Brief =>
Set down a true copy of the data, with all pictures left out.

========================

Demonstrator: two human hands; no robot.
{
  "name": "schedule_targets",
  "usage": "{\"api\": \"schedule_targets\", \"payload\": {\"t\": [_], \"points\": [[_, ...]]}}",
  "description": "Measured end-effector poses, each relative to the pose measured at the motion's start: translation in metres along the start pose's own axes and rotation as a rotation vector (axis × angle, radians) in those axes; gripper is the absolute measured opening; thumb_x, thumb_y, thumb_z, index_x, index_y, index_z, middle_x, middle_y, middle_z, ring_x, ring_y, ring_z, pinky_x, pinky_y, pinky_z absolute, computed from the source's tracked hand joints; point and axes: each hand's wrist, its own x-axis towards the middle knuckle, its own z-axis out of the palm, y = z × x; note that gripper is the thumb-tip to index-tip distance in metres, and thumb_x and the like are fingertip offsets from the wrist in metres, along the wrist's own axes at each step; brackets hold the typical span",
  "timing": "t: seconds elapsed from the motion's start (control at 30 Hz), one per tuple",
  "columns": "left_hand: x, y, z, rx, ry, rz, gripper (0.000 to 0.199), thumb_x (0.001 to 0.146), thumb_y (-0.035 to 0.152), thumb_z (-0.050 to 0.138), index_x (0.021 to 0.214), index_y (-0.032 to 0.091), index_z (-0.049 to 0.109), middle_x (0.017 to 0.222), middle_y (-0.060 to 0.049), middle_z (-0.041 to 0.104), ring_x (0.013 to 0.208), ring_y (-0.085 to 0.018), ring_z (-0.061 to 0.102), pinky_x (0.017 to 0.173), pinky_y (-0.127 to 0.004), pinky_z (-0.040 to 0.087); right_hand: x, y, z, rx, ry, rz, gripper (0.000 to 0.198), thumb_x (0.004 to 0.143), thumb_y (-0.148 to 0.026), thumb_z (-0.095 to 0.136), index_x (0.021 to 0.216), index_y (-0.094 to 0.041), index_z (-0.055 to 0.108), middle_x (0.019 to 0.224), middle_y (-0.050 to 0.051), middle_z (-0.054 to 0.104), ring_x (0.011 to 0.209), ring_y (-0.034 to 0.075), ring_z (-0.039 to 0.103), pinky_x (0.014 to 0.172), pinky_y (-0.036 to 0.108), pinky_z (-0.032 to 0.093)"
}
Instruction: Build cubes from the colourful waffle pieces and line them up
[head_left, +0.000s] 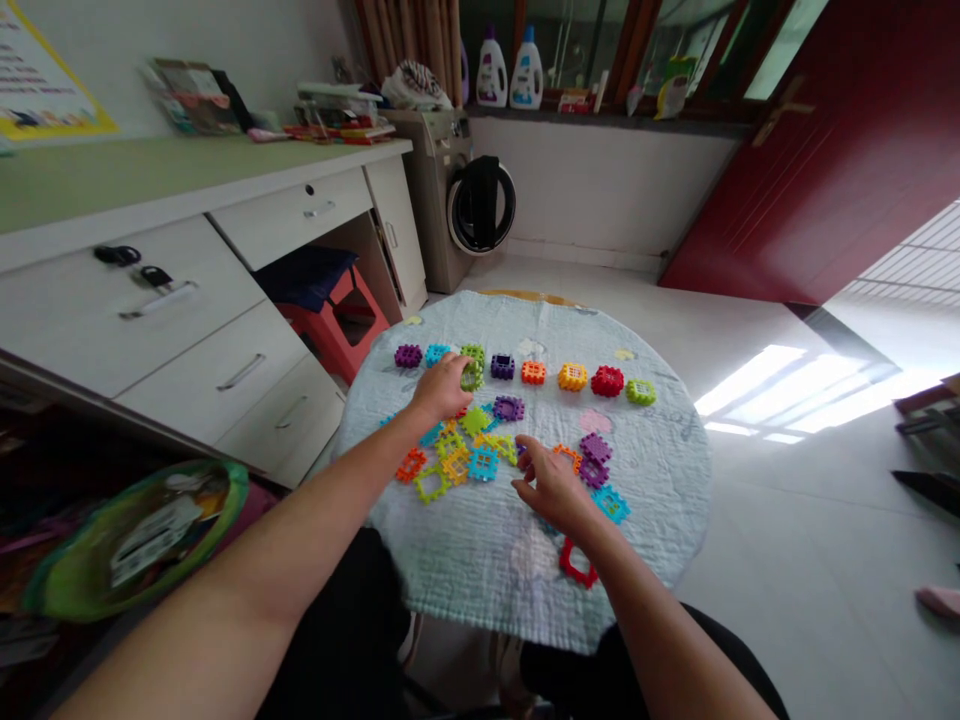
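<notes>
My left hand point(444, 388) is closed at the edge of a light-green waffle block point(472, 376), with more green block right behind it. Fingers apart and nothing visible in them, my right hand point(553, 484) hovers over the cloth close to an orange square frame point(568, 458). To its right lie purple flat pieces point(595, 447) and a blue window piece point(611, 504). Between my hands is a loose pile with a blue window piece point(483, 462), a yellow piece point(455, 465) and a green frame point(431, 484). A purple piece point(508, 408) lies beyond the pile.
Assembled blocks stand in a row: purple point(408, 356), dark purple point(502, 367), orange point(534, 373), yellow point(572, 377), red point(607, 381), green point(641, 391). A red frame point(578, 564) lies near my right forearm. The cloth-covered round table point(465, 560) is beside drawers point(247, 370) and a red stool point(352, 325).
</notes>
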Motion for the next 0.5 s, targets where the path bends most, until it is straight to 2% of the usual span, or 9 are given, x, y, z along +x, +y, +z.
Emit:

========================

Solution =>
Demonstrator: two human hands; no robot.
{
  "name": "schedule_targets",
  "usage": "{\"api\": \"schedule_targets\", \"payload\": {\"t\": [_], \"points\": [[_, ...]]}}",
  "description": "Measured end-effector poses, each relative to the pose measured at the motion's start: translation in metres along the start pose's own axes and rotation as a rotation vector (axis × angle, radians) in those axes; gripper is the absolute measured opening; thumb_x, thumb_y, thumb_z, index_x, index_y, index_z, middle_x, middle_y, middle_z, ring_x, ring_y, ring_z, pinky_x, pinky_y, pinky_z absolute, computed from the source's tracked hand joints; point and axes: each hand's wrist, its own x-axis towards the middle knuckle, its own z-axis out of the palm, y = z × x; note that gripper is the thumb-tip to index-tip distance in metres, and thumb_x and the like are fingertip offsets from the wrist in metres, along the wrist's own axes at each step; brackets hold the typical span",
  "timing": "t: seconds elapsed from the motion's start (control at 30 Hz), one per tuple",
  "columns": "left_hand: x, y, z, rx, ry, rz, gripper (0.000 to 0.199), thumb_x (0.001 to 0.146), thumb_y (-0.035 to 0.152), thumb_z (-0.050 to 0.138), index_x (0.021 to 0.214), index_y (-0.032 to 0.091), index_z (-0.049 to 0.109), middle_x (0.017 to 0.222), middle_y (-0.060 to 0.049), middle_z (-0.041 to 0.104), ring_x (0.013 to 0.208), ring_y (-0.085 to 0.018), ring_z (-0.061 to 0.102), pinky_x (0.017 to 0.173), pinky_y (-0.127 to 0.004), pinky_z (-0.040 to 0.087); right_hand: x, y, z, rx, ry, rz, gripper (0.000 to 0.198), thumb_x (0.004 to 0.143), thumb_y (-0.148 to 0.026), thumb_z (-0.095 to 0.136), index_x (0.021 to 0.216), index_y (-0.094 to 0.041), index_z (-0.055 to 0.108), middle_x (0.019 to 0.224), middle_y (-0.050 to 0.051), middle_z (-0.054 to 0.104), ring_x (0.011 to 0.209), ring_y (-0.034 to 0.075), ring_z (-0.039 to 0.103), pinky_x (0.014 to 0.172), pinky_y (-0.036 to 0.108), pinky_z (-0.032 to 0.093)"
}
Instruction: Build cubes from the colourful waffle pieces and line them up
[head_left, +0.000s] 
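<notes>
My left hand point(444, 388) is closed at the edge of a light-green waffle block point(472, 376), with more green block right behind it. Fingers apart and nothing visible in them, my right hand point(553, 484) hovers over the cloth close to an orange square frame point(568, 458). To its right lie purple flat pieces point(595, 447) and a blue window piece point(611, 504). Between my hands is a loose pile with a blue window piece point(483, 462), a yellow piece point(455, 465) and a green frame point(431, 484). A purple piece point(508, 408) lies beyond the pile.
Assembled blocks stand in a row: purple point(408, 356), dark purple point(502, 367), orange point(534, 373), yellow point(572, 377), red point(607, 381), green point(641, 391). A red frame point(578, 564) lies near my right forearm. The cloth-covered round table point(465, 560) is beside drawers point(247, 370) and a red stool point(352, 325).
</notes>
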Motion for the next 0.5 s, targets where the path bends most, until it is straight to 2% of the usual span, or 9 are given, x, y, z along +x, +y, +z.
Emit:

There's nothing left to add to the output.